In Idaho, I challenged the attendees to ponder how long it would be before some forward thinking insurance hotshot cottons on to the idea that Watson might make a great claims adjuster. Think about it. Handling no more than 125 open claims today is pretty much considered  ideal. Watson could handle thousands – 24 hours a day.

I’m not suggesting that we are on the cusp of watching claims adjusters suddenly go the way of the Wooly Mammoth. No, there is a nuance to the claims process that human beings possess and robots, such as Watson, don’t — yet. But it seems inevitable to me that Watson and his brothers and sisters will continue to learn at an ever faster rate, to the point that they will, at some point in the not too distant future, acquire the nuance displayed by today’s best adjusters.
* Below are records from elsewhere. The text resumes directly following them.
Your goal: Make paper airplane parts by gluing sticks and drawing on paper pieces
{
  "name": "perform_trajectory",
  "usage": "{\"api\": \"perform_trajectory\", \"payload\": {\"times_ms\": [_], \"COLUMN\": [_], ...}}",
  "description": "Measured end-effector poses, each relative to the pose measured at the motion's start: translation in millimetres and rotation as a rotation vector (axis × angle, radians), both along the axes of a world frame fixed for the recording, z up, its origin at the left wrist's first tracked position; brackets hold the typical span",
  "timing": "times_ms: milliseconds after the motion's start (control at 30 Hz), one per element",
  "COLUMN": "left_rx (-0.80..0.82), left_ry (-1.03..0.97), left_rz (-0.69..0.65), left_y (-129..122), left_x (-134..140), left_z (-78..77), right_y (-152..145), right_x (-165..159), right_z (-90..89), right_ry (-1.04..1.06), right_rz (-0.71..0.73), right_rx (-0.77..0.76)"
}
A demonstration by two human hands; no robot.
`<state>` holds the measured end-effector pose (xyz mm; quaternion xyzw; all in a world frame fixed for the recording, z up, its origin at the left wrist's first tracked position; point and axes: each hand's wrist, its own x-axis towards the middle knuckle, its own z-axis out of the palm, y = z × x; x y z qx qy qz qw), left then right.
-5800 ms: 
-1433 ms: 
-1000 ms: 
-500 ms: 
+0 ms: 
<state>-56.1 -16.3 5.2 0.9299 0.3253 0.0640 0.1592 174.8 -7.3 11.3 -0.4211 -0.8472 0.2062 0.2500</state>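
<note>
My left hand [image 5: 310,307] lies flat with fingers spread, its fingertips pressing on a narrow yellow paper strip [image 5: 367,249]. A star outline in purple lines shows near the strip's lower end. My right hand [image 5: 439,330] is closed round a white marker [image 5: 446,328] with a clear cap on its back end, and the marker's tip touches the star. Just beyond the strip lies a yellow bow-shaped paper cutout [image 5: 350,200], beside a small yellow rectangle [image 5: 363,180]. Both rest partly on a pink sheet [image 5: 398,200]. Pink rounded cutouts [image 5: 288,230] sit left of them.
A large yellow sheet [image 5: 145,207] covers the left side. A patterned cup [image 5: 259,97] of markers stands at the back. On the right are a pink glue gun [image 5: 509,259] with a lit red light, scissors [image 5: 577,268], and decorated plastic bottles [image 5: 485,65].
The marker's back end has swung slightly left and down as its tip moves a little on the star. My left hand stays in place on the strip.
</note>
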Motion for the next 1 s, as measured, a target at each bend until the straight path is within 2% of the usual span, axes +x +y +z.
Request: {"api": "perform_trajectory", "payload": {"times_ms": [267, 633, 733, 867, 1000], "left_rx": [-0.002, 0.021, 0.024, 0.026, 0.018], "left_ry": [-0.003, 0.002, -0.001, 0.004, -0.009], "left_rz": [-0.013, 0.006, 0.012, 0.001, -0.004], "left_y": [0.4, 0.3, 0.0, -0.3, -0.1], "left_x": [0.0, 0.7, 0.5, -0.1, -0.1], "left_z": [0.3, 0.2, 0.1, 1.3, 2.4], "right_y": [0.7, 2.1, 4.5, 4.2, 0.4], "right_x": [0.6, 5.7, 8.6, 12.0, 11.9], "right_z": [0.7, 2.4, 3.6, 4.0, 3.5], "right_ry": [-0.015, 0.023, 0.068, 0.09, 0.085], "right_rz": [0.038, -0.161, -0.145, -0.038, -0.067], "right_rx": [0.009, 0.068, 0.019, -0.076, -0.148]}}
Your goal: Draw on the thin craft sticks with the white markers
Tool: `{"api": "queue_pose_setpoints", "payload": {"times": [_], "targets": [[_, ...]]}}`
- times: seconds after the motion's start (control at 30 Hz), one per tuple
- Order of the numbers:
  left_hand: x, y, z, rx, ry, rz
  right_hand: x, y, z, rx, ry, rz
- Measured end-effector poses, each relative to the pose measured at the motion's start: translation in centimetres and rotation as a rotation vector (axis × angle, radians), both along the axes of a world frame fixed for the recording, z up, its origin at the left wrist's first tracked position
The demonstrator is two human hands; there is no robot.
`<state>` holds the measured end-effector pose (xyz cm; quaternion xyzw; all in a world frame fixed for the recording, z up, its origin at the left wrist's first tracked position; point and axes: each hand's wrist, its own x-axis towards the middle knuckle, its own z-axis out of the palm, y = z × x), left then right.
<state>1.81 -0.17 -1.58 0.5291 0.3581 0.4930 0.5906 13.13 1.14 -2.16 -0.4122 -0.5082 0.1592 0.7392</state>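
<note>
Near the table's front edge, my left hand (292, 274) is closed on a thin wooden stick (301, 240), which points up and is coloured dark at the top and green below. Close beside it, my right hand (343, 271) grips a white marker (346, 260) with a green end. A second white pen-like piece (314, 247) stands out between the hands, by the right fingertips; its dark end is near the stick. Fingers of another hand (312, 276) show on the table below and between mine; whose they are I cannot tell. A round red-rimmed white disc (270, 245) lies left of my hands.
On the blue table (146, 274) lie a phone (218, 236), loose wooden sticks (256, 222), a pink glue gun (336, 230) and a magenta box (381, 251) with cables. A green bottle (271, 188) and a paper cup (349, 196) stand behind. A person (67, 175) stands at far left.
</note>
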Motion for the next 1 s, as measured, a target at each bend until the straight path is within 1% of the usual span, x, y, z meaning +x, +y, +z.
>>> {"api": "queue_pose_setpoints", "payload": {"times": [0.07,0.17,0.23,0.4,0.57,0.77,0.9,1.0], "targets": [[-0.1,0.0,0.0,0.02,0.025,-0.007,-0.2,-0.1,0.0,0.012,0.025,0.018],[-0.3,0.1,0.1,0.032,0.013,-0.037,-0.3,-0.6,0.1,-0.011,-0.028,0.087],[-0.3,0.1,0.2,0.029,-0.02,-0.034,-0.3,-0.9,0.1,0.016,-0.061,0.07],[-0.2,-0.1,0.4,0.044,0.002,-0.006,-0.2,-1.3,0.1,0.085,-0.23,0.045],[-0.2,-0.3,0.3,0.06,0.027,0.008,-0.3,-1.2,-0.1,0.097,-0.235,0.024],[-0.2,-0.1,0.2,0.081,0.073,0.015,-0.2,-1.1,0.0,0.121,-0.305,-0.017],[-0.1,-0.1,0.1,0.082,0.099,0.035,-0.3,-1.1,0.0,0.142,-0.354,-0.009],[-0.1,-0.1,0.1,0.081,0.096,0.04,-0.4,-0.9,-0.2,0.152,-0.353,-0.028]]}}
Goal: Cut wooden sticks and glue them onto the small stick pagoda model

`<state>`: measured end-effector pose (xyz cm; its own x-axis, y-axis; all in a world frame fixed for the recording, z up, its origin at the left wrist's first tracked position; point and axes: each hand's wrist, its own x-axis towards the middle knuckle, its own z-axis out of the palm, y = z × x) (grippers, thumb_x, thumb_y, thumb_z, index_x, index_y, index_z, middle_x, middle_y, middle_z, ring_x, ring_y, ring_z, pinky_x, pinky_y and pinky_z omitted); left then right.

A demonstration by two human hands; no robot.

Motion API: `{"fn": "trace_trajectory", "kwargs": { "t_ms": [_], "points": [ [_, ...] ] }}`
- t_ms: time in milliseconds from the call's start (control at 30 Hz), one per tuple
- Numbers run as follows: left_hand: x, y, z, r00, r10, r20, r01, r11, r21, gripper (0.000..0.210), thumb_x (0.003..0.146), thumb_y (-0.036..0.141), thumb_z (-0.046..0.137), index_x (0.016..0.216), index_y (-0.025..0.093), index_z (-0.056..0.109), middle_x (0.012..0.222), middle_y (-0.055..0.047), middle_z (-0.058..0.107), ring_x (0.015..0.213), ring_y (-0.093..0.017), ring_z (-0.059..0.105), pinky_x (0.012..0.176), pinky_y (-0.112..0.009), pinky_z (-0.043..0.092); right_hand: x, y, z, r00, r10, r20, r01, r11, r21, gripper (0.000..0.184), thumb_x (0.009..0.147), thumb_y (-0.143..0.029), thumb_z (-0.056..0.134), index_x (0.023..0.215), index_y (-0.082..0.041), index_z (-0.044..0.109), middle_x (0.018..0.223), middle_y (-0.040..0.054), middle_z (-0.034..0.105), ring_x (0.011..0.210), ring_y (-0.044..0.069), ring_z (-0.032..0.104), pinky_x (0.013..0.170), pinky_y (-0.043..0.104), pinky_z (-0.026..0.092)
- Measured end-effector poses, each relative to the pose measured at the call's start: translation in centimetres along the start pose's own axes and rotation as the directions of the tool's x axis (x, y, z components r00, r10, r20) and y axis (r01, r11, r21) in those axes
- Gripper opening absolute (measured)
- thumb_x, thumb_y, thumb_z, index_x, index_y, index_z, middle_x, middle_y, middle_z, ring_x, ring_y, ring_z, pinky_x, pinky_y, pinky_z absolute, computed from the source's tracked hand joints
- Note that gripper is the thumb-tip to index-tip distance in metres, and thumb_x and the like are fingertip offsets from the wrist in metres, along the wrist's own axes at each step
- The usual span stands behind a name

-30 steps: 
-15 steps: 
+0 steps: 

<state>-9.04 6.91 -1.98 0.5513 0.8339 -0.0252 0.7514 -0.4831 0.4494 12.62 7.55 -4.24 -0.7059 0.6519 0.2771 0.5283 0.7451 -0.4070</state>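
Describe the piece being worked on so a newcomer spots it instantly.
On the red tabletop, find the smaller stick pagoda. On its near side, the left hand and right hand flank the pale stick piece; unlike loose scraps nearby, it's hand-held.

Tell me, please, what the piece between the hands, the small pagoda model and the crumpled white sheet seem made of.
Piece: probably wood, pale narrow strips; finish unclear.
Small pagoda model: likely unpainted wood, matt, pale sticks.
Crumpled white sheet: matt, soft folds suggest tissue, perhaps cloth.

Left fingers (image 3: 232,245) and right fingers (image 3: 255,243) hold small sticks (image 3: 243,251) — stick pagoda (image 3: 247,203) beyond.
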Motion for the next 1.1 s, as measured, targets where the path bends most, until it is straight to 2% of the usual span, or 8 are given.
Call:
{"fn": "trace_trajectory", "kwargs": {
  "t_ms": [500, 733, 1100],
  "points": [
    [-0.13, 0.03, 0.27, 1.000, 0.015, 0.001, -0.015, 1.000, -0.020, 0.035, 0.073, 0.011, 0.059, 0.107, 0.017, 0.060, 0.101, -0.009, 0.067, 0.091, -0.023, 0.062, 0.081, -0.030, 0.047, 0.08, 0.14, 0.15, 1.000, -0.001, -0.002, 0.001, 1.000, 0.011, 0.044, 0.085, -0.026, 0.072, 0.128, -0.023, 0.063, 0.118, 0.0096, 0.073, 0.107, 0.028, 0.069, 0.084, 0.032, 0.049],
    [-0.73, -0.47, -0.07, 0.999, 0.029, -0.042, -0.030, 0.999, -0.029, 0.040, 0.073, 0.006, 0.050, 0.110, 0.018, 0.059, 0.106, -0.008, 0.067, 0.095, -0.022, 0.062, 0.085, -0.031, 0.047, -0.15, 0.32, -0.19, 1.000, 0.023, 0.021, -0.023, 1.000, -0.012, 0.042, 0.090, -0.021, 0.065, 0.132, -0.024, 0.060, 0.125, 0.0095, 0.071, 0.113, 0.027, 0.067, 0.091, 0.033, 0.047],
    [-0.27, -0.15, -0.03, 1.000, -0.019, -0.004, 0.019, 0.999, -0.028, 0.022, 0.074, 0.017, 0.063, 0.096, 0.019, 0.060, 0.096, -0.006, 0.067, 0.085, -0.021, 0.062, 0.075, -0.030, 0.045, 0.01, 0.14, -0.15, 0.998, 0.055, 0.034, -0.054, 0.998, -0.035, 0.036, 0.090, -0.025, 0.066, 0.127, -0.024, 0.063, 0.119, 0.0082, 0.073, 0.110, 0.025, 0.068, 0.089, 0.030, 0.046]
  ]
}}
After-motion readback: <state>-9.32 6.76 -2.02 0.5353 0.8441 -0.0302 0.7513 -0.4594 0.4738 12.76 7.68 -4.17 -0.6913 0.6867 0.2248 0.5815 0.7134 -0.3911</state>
And what about the armies of highly-trained and, in some cases, highly-paid people populating the many pockets on the workers’ comp health care pool table?

The point is that big change is not coming; it’s here. So, the question becomes – What is the more than 100-year-old workers’ compensation industry doing about it? What is the plan?

Before wheels up (yup, we’re finally getting off the runway), I’d like to congratulate both Bob Wilson, of workerscompensation.com, and Mark Pew, of Prium, for their spellbinding (I’m not exaggerating) presentations at yesterday’s Idaho conference. It was a privilege to be on the same program with these workers’ compensation thought leaders.

I’ll post this sometime after getting safe and sound to Boston, “the home of the bean and the cod, where the Lodges talk only to Cabots, and the Cabots talk only to God.”